State officials have conjured up a potential solution to keeping the mussels alive: a “propagation facility” — essentially for breeding and safekeeping — operated by NC State University at Yates Mill Park in south Raleigh. (The university already has a biological research station there.)
The state Department of Transportation would pay Wake County $2 million to upgrade the facility and another $3 million to the NC Wildlife Resources Commission for operations and maintenance for up to five years.
However, the propagation facility appears to be little more than political cover. The USFWS biological assessment doesn’t list any breeding goals, benchmarks for success, or methods for reintroducing the mussels back into the wild.
It’s also unclear who would be accountable if the experiment fails, and how the project would continue after the funding runs out — which would happen before the highway is even finished. And since the damage to the Swift Creek watershed would be ongoing, it would be inadvisable, even impossible to reintroduce the vulnerable mussels back into the wild.

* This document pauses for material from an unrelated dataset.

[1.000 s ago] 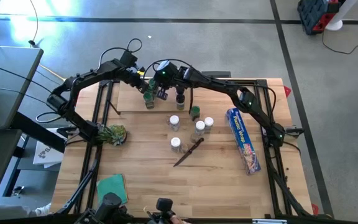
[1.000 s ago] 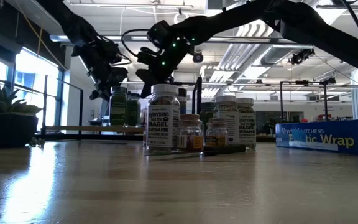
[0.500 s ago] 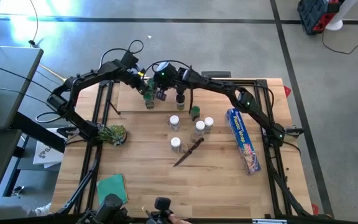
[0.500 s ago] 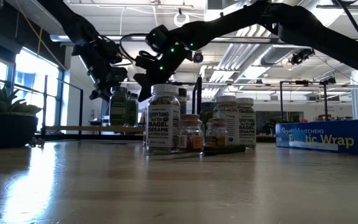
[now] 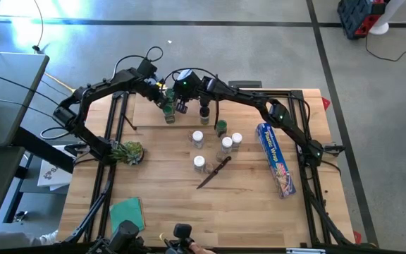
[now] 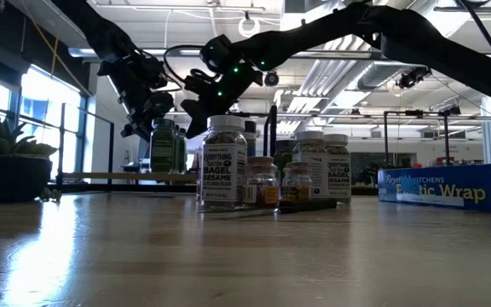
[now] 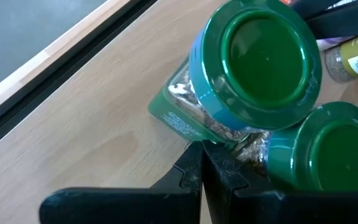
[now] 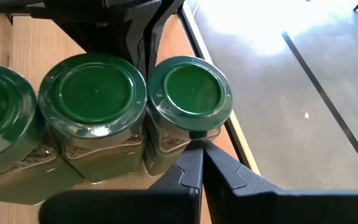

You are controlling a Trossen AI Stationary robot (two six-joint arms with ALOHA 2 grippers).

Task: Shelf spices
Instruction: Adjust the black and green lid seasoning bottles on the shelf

SELC is asking US Chief Justice James Dever III, an appointee of George W. Bush, to vacate the biological opinion and incidental take statement. The firm also wants Dever to require USFWS to comply with the Endangerd Species Act, and halt any authorization of the project until it has complied with the laws.
The agency has 60 days to respond. If SELC deems the agency’s response inadequate, the law firm could sue under the Endangered Species Act. This summer, the state Department of Transportation is expected to issue its Record of Decision on the 540 project, based on the USFWS biological opinion.